— Your task —
Print exactly the lines that run from the opening line of the material through the line with "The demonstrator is", and nothing else, leaving out pictures.

— Data section —

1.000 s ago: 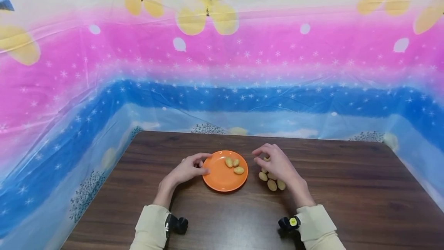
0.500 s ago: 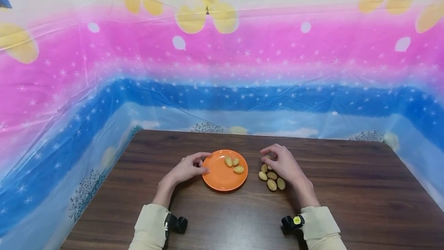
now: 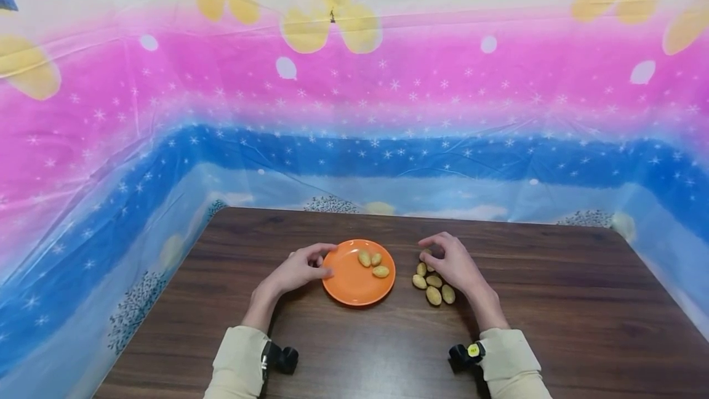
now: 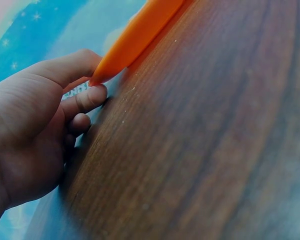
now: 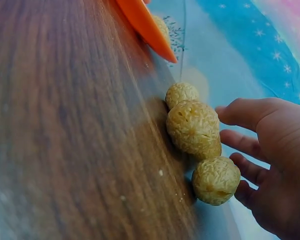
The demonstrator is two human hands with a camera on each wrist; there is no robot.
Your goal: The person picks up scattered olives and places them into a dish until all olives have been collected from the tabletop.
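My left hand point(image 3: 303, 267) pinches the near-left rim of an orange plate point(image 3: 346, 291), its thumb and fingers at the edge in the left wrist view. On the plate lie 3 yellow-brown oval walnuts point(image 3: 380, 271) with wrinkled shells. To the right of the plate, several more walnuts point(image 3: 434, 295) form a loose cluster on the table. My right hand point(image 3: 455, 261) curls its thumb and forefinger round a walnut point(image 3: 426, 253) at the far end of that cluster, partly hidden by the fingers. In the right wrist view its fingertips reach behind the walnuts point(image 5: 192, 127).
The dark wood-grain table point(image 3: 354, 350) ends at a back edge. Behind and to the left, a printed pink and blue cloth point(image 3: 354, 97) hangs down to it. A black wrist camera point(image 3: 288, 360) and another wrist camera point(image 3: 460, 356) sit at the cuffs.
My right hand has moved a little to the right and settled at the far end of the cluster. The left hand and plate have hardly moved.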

— Task solution —
1.000 s ago: 
0.500 s ago: 
now: 
now: 
now: 
The demonstrator is two human hands with a camera on each wrist; there is no robot.

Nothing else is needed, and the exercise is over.